■ **WORK TO BE COMPLETED**: I'd like the entries reproduced exactly, with the images omitted.

■ **Records from a dataset**:
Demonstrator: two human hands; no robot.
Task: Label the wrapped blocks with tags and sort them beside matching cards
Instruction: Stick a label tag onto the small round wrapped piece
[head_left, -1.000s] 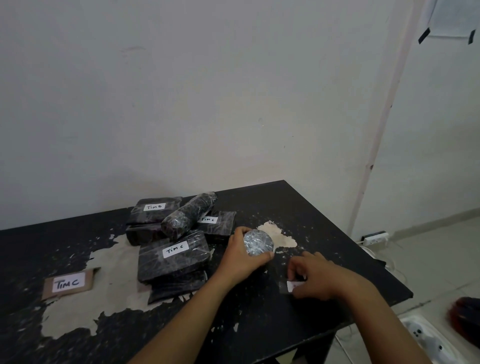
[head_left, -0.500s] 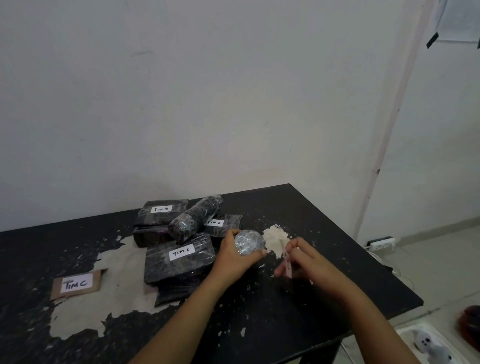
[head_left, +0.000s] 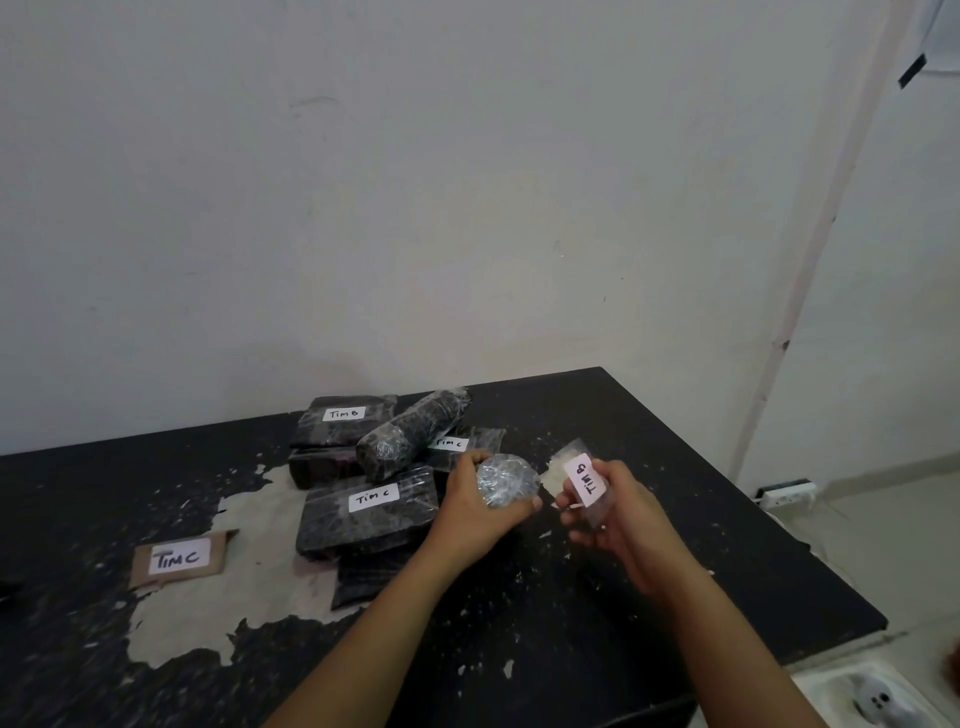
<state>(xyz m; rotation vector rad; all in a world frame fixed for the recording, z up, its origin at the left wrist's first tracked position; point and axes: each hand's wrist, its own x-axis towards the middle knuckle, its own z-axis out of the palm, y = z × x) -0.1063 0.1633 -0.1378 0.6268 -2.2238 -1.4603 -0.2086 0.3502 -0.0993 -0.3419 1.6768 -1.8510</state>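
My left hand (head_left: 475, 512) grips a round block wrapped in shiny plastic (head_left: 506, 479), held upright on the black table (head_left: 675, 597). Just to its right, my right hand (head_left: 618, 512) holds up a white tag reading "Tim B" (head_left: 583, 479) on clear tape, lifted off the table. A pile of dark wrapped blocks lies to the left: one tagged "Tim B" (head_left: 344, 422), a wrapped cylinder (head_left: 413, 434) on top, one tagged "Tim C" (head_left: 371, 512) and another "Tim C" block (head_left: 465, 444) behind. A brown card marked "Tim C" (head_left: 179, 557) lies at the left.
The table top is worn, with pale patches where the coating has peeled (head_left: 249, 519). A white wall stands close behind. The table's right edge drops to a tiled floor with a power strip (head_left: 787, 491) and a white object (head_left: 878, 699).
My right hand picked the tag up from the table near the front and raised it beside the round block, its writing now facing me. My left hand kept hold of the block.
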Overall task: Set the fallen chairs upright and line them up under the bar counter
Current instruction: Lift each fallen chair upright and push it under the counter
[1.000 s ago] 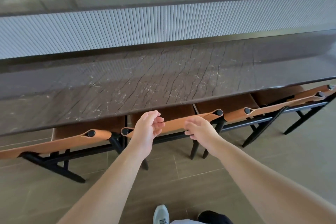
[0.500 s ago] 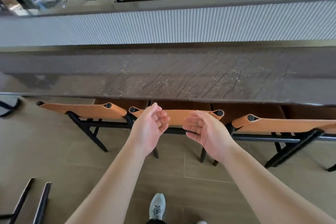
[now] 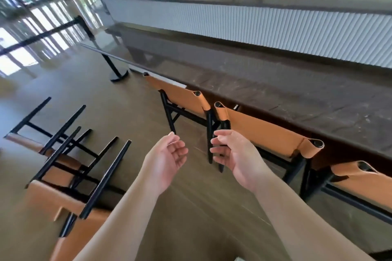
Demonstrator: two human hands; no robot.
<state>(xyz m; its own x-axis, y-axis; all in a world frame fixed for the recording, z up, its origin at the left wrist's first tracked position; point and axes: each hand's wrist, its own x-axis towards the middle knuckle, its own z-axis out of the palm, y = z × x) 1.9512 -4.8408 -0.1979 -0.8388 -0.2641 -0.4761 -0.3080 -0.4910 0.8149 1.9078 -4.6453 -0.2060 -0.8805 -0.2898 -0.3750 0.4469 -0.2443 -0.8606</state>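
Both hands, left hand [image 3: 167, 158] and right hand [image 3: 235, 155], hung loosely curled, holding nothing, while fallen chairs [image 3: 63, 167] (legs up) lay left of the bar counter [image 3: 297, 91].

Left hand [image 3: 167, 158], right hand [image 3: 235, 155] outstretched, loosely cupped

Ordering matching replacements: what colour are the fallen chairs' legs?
Black, on the tan-seated fallen chairs; head view.

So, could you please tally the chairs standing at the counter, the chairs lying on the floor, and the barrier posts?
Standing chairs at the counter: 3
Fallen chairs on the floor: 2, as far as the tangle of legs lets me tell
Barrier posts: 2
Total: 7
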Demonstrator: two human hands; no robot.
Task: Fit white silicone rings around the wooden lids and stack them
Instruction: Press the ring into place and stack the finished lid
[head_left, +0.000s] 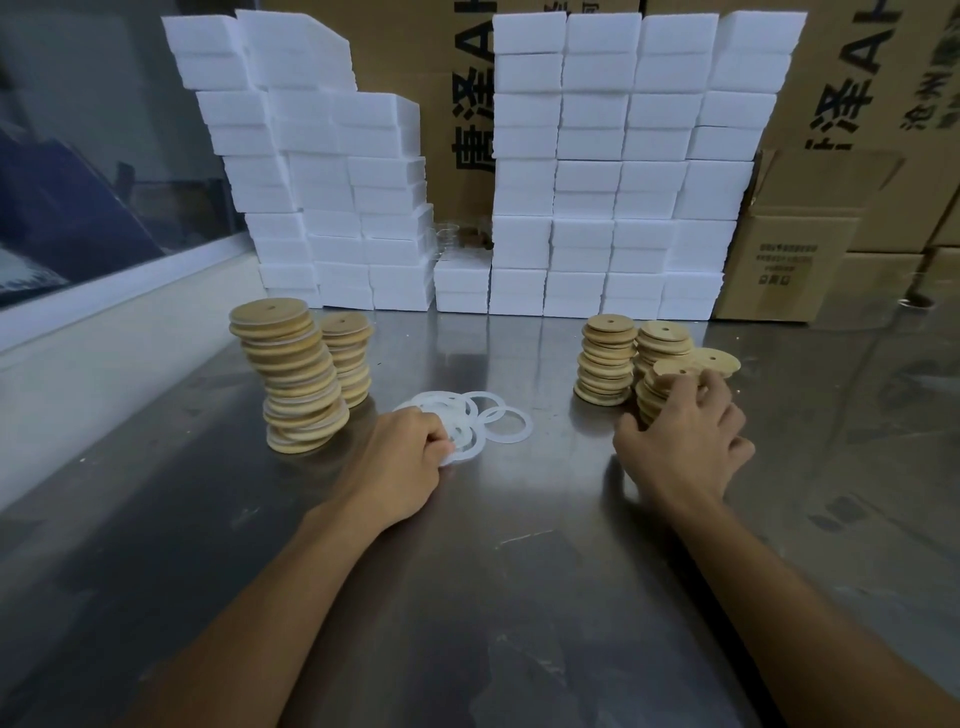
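Right at the middle of the steel table (493, 597) lies a loose heap of white silicone rings (467, 421), thin, flat and slightly see-through, overlapping one another. The left hand (405, 462) rests at the near-left edge of the heap, its fingers curled and pinching one ring against the tabletop. Off to the right, the right hand (685, 441) is draped over a short leaning pile of bare wooden lids (670, 374), fingers bent around its top discs and thumb at the near side. The lids are round, pale, smooth-grained, each with a small hole at the centre. Two more bare piles (608, 364) stand just behind it, touching or nearly so. Well apart on the left stands a tall crooked stack of ringed lids (296, 379), white bands showing between the wood, with a shorter stack (348, 358) just behind it. The tabletop is brushed metal, dull and smeared with reflections. Along the back, blocks of white foam (597, 182) are piled in walls, matte and square-edged. Brown cardboard cartons (800, 244) with black printed characters stand behind and to the right; what they hold cannot be seen.
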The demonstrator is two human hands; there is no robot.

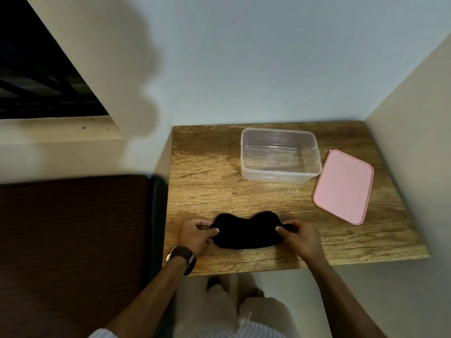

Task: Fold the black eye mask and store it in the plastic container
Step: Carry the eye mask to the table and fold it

■ **RESPONSE BELOW**:
Demonstrator: two human hands; no robot.
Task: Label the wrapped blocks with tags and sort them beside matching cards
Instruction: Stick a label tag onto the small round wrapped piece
[head_left, -1.000s] 
[head_left, -0.500s] 
[head_left, +0.000s] 
<state>(xyz m; rotation vector rad; all in a world frame fixed for the recording, z up, its origin at the left wrist's first tracked position; point and axes: each hand's wrist, its own x-axis towards the middle knuckle, its own z-axis out of the palm, y = z × x) -0.1063 0.1633 -0.1378 0.6268 -2.2238 -1.4603 -0.2086 0.3502 -0.0993 -0.3419 1.6768 -1.8510</state>
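My left hand (head_left: 475, 512) grips a round block wrapped in shiny plastic (head_left: 506, 479), held upright on the black table (head_left: 675, 597). Just to its right, my right hand (head_left: 618, 512) holds up a white tag reading "Tim B" (head_left: 583, 479) on clear tape, lifted off the table. A pile of dark wrapped blocks lies to the left: one tagged "Tim B" (head_left: 344, 422), a wrapped cylinder (head_left: 413, 434) on top, one tagged "Tim C" (head_left: 371, 512) and another "Tim C" block (head_left: 465, 444) behind. A brown card marked "Tim C" (head_left: 179, 557) lies at the left.
The table top is worn, with pale patches where the coating has peeled (head_left: 249, 519). A white wall stands close behind. The table's right edge drops to a tiled floor with a power strip (head_left: 787, 491) and a white object (head_left: 878, 699).
My right hand picked the tag up from the table near the front and raised it beside the round block, its writing now facing me. My left hand kept hold of the block.
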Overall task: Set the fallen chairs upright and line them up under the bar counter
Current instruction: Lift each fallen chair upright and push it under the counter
[1.000 s ago] 
[0.500 s ago] 
[now] 
Demonstrator: two human hands; no robot.
<state>(xyz m; its own x-axis, y-axis; all in a world frame fixed for the recording, z up, its origin at the left wrist's first tracked position; point and axes: each hand's wrist, its own x-axis towards the middle knuckle, its own z-axis out of the palm, y = z × x) 1.9512 -4.8408 -0.1979 -0.8388 -0.2641 -0.4761 -0.3080 -0.4910 0.8149 1.9078 -4.6453 -0.2060 -0.8805 -0.2898 -0.3750 0.4469 -0.2443 -0.8606</state>
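Both hands, left hand [image 3: 167, 158] and right hand [image 3: 235, 155], hung loosely curled, holding nothing, while fallen chairs [image 3: 63, 167] (legs up) lay left of the bar counter [image 3: 297, 91].

Left hand [image 3: 167, 158], right hand [image 3: 235, 155] outstretched, loosely cupped

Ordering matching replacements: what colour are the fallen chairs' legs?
Black, on the tan-seated fallen chairs; head view.

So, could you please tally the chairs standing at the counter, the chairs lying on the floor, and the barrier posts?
Standing chairs at the counter: 3
Fallen chairs on the floor: 2, as far as the tangle of legs lets me tell
Barrier posts: 2
Total: 7
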Demonstrator: two human hands; no robot.
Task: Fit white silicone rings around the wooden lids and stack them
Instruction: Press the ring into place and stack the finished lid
[head_left, +0.000s] 
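Right at the middle of the steel table (493, 597) lies a loose heap of white silicone rings (467, 421), thin, flat and slightly see-through, overlapping one another. The left hand (405, 462) rests at the near-left edge of the heap, its fingers curled and pinching one ring against the tabletop. Off to the right, the right hand (685, 441) is draped over a short leaning pile of bare wooden lids (670, 374), fingers bent around its top discs and thumb at the near side. The lids are round, pale, smooth-grained, each with a small hole at the centre. Two more bare piles (608, 364) stand just behind it, touching or nearly so. Well apart on the left stands a tall crooked stack of ringed lids (296, 379), white bands showing between the wood, with a shorter stack (348, 358) just behind it. The tabletop is brushed metal, dull and smeared with reflections. Along the back, blocks of white foam (597, 182) are piled in walls, matte and square-edged. Brown cardboard cartons (800, 244) with black printed characters stand behind and to the right; what they hold cannot be seen.
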The demonstrator is two human hands; there is no robot.


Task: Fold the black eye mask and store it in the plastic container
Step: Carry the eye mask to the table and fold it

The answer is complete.